Parkinson’s disease is a movement disorder associated with degeneration of dopaminergic neurons in the SNc. There is now a body of evidence that motor and perceptual timing within the milliseconds- and seconds-range are impaired in PD (see Jones and Jahanshahi, 2009; Allman and Meck, 2011; Coull et al., 2011). Dopaminergic medication often improves performance on perceptual (e.g., Pastor et al., 1992a; Malapani et al., 1998) and motor timing tasks (e.g., Pastor et al., 1992b; O’Boyle et al., 1996) in patients with PD; although the pattern of effects (e.g., whether accuracy or variability is affected) is variable and significant effects are not always found (e.g., Pastor et al., 1992b; O’Boyle et al., 1996; Jones et al., 2008; Harrington et al., 2011b). The variable findings might relate to the insufficiency of dopaminergic medication for fully restoring striato-frontal function (Harrington et al., 2011b), or to the inadequacy of medication withdrawal and the lingering effects of long-acting medication in patients tested “off” medication. Difficulties with interval timing have also been observed in other disorders that are associated with dopaminergic dysfunction, including schizophrenia and attention-deficit/hyperactivity disorder (ADHD; see Jones and Jahanshahi, 2009; Allman and Meck, 2011).

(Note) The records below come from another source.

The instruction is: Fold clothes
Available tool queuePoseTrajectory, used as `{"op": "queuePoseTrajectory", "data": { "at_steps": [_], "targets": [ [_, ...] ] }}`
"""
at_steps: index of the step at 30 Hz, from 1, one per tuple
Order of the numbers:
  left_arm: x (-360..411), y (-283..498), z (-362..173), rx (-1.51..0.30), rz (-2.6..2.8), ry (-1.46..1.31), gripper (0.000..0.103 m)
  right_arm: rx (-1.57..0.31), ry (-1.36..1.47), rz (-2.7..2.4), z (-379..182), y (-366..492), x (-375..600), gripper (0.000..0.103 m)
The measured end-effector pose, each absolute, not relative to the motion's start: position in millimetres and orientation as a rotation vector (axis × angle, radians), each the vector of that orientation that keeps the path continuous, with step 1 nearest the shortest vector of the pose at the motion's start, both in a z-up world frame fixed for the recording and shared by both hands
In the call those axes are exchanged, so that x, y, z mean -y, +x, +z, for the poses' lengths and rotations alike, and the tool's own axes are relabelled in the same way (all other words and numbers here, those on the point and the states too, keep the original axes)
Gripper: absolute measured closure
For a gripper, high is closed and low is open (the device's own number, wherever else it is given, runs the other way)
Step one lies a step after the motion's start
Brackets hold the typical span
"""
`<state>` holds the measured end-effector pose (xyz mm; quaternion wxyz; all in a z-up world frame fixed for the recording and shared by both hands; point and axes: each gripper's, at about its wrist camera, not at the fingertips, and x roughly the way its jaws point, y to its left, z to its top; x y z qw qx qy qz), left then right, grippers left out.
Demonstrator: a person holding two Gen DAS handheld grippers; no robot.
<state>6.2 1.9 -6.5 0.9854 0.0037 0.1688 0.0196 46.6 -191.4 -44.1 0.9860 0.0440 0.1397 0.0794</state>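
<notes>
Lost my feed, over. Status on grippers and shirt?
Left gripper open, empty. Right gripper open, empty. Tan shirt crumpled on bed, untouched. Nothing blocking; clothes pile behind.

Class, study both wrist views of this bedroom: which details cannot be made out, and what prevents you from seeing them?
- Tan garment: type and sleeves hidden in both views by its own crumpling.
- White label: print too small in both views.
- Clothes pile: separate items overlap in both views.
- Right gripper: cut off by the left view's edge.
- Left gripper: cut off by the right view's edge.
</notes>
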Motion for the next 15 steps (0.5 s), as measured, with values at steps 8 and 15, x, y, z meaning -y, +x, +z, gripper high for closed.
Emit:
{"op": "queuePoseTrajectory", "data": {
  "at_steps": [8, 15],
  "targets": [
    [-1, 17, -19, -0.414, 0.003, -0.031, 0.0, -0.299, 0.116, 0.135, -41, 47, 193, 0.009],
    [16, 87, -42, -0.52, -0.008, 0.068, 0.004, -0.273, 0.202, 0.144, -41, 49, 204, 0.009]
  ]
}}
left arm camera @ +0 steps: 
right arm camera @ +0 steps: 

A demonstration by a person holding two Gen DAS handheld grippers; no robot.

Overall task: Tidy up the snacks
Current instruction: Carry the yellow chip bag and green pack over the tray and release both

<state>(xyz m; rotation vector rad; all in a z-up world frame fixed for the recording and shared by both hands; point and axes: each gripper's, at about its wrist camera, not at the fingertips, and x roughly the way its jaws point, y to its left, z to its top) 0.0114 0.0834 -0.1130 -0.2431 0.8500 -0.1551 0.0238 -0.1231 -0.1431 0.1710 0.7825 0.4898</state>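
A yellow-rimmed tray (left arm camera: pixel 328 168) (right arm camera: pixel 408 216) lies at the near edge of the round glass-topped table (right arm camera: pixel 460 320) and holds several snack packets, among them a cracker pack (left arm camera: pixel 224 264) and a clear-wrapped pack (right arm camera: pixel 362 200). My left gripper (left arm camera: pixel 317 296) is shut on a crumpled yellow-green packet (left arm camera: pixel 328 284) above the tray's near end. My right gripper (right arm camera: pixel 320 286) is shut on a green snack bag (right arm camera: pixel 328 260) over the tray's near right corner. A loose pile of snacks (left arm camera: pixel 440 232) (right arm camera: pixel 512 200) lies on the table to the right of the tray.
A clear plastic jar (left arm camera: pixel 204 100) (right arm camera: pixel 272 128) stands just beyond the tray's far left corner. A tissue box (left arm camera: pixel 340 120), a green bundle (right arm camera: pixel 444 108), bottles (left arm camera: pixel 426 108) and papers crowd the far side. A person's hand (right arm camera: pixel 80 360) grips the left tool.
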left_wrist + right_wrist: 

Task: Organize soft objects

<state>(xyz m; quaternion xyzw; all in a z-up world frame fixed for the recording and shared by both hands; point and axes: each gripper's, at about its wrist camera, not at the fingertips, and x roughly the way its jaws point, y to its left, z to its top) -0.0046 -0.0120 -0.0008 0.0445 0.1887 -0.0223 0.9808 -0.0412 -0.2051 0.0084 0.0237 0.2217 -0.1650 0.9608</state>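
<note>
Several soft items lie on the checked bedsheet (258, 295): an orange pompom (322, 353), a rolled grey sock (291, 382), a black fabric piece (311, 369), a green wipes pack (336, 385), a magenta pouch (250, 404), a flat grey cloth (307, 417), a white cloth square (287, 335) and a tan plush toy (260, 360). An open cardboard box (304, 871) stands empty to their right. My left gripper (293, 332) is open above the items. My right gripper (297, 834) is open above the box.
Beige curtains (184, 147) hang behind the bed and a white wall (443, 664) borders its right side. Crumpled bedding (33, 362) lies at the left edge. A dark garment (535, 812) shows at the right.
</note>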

There is consensus from imaging studies that the basal ganglia, particularly the dorsal striatum, are engaged during interval timing (e.g., Rao et al., 2001; Harrington et al., 2004, 2010, 2011a,b; Jahanshahi et al., 2006, 2010; Coull et al., 2008, for reviews see Meck et al., 2008; Jones and Jahanshahi, 2009; Coull et al., 2011). The basal ganglia are closely connected to the cortex through a series of striato-cortical loops (Alexander et al., 1986). Recording from neural ensembles in animal studies supports the role of both striatal and cortical regions in encoding temporal intervals (e.g., Matell et al., 2003, 2011; Lebedev et al., 2008; Höhn et al., 2011), whilst cortical lesions in rats attenuate temporal performance (Meck, 2006b). Further, patients with cortical lesions and healthy individuals with short-lasting TMS-induced disruption to cortical function demonstrate difficulties on temporal tasks (Jones et al., 2004; Coslett et al., 2009). Thus there has been increasing interest in explaining and exploring how interval timing might be distributed across key cortical and subcortical regions. The obvious mediator for this relationship is dopamine. To better examine the effects of dopamine on striato-frontal function in PD, we investigated the neural correlates of motor timing in a repetitive tapping task, in patients tested both “on” and “off” apomorphine, a non-selective dopamine receptor agonist (Jahanshahi et al., 2010). Using effective connectivity analysis, we established that task-related coupling between the left head of the caudate nucleus and the prefrontal cortex was increased when the patients were “on” medication compared to the “off” state. The data support the proposal that dopamine modulates the coupling between frontal and striatal regions during motor timing. Fronto-striatal connectivity in PD has also been investigated during a perceptual timing task where the durations of two stimuli were compared (Harrington et al., 2011b). Consistent with the previous study, greater activation of the putamen and superior frontal gyrus was observed “on” compared to “off” medication during the decision phase of the perceptual timing task. However, the dominant finding was that connectivity between the basal ganglia and cortex was greater “off” than “on” medication during this task.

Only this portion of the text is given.